City of Nassau Bay Monthly Crime Statistics
Note: This is raw data collected manually from our department reporting systems. Monthly data may vary slightly from yearly UCR and NIBRS data from the FBI. UCR and NIBRS is collected by the FBI from completed crime entry reports, which may have minor changes or updates from monthly data prior to being sent to the FBI.
City of Nassau Bay Annual Crime Statistics
2019 statistics are reported under the NIBRS format. The FBI required all reporting agencies to transition from the Uniform Crime Reporting (UCR) Summary Reporting System (SRS) to the National Incident-Based Reporting System (NIBRS) by January 2021. The Nassau Bay Police Department made the transition to NIBRS during the 2019 reporting year.
When law enforcement agencies switch from reporting crime data in the UCR Summary Reporting System (SRS) format to the National Incident-Based Reporting System (NIBRS) format, the perception is the agency’s crime volume and crime rates increase. However, apparent increases in crime are not necessarily attributable to actual increases in crime. Rather the perception of increase is due to the greater level of reporting specificity in NIBRS data when compared to SRS data.
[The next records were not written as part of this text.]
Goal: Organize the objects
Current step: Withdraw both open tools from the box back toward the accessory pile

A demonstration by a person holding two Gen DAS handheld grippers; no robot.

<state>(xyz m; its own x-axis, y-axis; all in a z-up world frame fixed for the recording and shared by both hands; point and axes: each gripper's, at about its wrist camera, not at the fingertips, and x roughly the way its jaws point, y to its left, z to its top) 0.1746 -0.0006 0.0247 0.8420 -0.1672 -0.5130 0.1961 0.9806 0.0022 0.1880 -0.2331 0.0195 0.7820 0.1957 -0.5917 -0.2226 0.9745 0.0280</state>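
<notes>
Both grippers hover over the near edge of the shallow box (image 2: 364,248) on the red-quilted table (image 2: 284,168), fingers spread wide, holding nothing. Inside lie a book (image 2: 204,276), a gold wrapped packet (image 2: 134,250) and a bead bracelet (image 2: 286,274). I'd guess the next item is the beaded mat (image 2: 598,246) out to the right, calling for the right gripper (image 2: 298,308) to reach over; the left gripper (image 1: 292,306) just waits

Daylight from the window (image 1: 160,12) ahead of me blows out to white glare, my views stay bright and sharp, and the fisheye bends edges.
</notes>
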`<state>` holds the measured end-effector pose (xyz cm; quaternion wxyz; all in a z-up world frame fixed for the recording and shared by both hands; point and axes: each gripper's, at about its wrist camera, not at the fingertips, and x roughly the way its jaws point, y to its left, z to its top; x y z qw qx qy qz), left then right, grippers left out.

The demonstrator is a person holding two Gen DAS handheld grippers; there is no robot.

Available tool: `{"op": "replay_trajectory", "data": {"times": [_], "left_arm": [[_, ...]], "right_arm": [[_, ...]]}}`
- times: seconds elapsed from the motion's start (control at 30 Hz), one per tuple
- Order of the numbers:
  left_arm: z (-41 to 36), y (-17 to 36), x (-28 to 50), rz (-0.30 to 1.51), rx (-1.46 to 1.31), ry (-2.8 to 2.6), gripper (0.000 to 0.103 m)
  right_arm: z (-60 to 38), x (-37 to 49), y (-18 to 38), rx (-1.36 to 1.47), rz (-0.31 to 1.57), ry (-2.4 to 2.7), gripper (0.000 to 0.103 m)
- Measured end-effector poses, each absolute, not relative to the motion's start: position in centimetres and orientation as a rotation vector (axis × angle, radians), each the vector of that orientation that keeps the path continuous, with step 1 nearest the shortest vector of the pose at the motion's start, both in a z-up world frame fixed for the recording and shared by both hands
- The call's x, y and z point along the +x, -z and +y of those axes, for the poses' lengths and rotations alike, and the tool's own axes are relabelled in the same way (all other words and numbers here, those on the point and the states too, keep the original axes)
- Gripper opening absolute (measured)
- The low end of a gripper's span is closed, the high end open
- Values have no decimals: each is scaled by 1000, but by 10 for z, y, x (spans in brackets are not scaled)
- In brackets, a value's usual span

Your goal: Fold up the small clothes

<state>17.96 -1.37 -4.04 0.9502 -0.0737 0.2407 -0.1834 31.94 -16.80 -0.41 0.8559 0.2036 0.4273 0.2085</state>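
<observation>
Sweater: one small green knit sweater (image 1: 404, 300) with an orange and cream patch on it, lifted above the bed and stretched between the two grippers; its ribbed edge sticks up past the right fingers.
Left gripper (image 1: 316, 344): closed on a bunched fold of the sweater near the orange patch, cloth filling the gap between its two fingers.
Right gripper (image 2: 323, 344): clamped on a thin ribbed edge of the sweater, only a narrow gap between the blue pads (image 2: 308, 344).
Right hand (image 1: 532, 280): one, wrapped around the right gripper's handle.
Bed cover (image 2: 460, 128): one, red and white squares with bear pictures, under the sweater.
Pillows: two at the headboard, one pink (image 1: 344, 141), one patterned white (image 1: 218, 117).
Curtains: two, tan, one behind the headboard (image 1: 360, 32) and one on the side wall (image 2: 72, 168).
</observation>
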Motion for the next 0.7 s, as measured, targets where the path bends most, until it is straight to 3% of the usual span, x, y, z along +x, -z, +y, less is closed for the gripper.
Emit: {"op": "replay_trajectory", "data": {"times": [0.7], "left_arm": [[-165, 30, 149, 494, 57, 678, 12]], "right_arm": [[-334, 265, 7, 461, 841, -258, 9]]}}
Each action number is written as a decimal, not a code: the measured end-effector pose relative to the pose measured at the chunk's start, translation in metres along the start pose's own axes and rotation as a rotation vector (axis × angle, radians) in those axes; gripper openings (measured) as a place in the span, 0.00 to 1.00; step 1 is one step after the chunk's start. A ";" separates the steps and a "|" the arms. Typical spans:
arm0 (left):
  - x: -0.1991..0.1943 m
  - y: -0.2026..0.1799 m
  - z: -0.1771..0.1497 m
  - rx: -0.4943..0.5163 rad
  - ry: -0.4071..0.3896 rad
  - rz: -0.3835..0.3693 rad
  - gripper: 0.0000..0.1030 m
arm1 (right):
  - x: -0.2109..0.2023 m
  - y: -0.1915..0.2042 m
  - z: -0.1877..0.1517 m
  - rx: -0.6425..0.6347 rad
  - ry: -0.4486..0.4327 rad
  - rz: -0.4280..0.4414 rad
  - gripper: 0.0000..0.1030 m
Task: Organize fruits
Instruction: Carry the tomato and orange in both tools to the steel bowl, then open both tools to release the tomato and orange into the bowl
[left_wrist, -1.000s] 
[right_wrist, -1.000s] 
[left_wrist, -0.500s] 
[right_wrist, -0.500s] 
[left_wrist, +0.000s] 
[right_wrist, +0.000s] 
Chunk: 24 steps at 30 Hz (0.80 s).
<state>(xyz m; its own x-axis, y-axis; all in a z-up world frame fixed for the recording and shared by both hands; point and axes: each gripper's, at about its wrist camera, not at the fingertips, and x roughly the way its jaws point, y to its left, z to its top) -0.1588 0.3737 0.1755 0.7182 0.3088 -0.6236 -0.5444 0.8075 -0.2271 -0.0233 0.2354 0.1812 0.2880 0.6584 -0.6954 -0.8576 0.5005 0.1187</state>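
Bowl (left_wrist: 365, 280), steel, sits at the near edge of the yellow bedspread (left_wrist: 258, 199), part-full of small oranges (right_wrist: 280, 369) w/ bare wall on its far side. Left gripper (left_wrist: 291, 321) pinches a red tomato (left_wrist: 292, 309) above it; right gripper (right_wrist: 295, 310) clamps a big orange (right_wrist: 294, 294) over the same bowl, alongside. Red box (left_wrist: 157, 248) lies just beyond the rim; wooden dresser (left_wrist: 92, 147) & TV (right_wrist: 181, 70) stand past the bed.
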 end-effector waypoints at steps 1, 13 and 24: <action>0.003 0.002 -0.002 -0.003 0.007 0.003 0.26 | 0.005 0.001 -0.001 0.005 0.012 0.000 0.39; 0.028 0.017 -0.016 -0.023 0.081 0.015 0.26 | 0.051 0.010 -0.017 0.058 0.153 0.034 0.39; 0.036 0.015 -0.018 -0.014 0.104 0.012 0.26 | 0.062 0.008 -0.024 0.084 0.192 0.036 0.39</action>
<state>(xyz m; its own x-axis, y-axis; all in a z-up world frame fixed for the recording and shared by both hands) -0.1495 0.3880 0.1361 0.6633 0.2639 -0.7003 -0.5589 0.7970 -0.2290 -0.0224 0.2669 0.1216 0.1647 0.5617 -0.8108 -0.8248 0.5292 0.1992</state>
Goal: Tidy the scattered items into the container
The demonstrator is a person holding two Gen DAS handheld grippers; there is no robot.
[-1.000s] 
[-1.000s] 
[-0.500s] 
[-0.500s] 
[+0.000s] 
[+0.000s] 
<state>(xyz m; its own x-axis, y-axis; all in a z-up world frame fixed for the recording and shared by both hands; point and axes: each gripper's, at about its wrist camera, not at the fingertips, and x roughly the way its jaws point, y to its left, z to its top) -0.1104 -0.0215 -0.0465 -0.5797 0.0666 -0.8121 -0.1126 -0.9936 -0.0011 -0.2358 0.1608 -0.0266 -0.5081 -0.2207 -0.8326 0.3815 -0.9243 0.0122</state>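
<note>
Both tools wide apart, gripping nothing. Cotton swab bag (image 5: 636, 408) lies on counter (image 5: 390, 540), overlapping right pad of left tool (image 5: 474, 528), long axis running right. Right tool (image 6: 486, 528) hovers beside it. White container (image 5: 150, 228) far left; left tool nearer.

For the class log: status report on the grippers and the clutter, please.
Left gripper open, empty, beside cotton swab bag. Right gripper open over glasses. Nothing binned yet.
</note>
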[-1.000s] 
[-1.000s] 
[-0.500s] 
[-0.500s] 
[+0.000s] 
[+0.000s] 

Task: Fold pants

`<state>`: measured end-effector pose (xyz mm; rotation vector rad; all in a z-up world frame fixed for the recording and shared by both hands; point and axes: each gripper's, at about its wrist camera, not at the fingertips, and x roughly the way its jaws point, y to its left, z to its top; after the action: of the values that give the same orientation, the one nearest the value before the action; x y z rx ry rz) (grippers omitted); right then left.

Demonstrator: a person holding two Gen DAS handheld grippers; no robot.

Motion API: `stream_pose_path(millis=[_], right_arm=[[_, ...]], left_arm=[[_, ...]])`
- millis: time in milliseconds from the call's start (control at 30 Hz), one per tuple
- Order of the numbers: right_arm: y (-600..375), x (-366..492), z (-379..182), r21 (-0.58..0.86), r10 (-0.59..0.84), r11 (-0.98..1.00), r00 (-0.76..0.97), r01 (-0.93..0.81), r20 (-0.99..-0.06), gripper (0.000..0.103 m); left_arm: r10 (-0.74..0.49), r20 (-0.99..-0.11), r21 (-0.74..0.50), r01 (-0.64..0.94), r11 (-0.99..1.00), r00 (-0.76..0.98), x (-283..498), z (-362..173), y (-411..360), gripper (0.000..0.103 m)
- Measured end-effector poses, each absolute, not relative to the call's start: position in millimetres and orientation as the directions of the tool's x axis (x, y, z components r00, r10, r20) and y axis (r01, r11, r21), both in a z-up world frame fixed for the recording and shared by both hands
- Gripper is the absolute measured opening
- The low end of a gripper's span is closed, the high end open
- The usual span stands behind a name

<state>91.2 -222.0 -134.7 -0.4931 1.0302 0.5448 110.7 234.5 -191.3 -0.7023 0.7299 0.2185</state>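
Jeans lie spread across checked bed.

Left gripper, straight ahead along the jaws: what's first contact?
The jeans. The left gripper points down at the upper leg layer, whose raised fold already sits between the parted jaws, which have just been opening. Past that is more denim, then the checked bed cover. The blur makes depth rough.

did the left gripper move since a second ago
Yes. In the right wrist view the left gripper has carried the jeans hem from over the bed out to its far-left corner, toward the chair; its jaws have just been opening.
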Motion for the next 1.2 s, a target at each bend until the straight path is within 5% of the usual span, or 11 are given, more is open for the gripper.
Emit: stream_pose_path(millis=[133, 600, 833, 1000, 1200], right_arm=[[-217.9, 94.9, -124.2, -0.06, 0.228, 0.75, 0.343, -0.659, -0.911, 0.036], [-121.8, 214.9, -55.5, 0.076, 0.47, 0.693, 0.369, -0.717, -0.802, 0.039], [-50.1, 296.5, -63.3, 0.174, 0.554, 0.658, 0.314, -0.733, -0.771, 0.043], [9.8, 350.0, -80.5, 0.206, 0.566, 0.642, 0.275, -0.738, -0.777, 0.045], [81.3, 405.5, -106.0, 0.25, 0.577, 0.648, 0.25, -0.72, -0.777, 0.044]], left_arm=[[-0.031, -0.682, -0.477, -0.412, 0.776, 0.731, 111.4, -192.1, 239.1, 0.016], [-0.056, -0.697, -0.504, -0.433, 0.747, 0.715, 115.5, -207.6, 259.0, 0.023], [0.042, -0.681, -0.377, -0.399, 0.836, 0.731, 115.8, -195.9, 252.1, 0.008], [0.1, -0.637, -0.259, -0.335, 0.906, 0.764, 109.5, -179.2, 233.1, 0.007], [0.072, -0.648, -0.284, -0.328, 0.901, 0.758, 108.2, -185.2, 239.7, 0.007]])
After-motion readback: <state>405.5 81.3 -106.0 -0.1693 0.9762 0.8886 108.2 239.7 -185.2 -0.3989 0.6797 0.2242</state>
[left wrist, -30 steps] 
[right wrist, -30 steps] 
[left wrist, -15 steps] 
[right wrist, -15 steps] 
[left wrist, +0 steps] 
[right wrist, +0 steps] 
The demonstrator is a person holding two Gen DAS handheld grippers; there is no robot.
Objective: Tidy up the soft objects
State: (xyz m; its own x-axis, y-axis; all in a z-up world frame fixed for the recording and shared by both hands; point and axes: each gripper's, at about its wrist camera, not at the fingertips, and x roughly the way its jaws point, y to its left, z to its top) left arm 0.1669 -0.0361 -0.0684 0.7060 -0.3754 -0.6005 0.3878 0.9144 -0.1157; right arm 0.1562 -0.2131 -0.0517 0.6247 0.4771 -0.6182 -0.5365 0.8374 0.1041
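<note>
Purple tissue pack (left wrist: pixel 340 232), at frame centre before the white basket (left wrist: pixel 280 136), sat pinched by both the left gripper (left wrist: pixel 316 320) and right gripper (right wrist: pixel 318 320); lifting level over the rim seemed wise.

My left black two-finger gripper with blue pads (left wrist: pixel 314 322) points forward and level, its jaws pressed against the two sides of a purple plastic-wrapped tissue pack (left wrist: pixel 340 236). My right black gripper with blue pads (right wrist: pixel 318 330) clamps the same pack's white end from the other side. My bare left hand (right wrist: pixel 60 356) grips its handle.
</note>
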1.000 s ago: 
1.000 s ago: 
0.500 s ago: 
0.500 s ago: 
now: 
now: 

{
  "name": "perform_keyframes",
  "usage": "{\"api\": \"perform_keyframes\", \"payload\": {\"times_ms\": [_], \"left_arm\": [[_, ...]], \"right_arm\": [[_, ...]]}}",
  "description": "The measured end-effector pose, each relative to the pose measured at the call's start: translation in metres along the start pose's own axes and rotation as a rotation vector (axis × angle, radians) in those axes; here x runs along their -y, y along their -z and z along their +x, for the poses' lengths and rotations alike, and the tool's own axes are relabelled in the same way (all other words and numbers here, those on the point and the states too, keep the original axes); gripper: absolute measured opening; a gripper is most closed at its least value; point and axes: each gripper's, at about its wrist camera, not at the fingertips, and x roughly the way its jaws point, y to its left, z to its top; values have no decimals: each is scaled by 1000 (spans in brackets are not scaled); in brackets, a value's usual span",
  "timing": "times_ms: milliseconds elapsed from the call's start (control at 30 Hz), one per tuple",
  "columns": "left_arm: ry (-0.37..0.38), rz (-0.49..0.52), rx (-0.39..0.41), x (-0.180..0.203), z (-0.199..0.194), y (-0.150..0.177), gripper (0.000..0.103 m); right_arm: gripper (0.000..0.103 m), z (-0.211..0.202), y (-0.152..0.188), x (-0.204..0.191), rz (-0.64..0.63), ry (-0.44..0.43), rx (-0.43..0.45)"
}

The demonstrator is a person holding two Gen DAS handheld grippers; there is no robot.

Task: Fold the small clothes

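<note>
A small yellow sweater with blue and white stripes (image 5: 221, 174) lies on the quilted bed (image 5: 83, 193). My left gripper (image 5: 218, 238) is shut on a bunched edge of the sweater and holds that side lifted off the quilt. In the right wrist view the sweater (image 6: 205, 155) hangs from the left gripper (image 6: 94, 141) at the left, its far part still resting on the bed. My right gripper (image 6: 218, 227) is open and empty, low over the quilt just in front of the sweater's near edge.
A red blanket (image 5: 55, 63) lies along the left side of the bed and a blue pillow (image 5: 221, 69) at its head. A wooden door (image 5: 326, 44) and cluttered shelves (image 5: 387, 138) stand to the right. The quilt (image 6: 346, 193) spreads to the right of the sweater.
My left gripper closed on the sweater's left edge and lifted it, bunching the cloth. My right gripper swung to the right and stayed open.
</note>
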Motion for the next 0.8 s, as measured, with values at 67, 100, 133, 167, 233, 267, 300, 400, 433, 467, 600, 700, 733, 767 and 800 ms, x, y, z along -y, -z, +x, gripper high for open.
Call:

The perception is based on:
- The SRS reports aggregated monthly crime summations for eight crime categories (for 2013, this increased to 10 offenses).
- The NIBRS reports disaggregated offense, victim, offender, property, and arrestee information for 46 offenses (for 2013, this increased to 49 offenses).
- The SRS employs a hierarchy rule.
- The NIBRS counts up to 10 offenses per incident.
An example of these differences can be seen in an incident involving murder, robbery, and motor vehicle theft. The Hierarchy Rule in the SRS states when more than one offense occurs within an incident, only the most serious crime contributes to the agency’s monthly crime totals. Therefore, the agency would count only the homicide for the monthly totals because homicide is the highest offense on the hierarchy. When reported through NIBRS, however, the agency would count the murder, the robbery, and the motor vehicle theft.
Due to the differences between the SRS and NIBRS reporting standards, it can appear that an agency has higher levels of crime after switching to NIBRS.
Since crime is a sociological phenomenon influenced by a variety of factors, the FBI discourages ranking locations or making comparisons as a way of measuring law enforcement effectiveness. Some of this data may not be comparable to previous years because of differing levels of participation over time.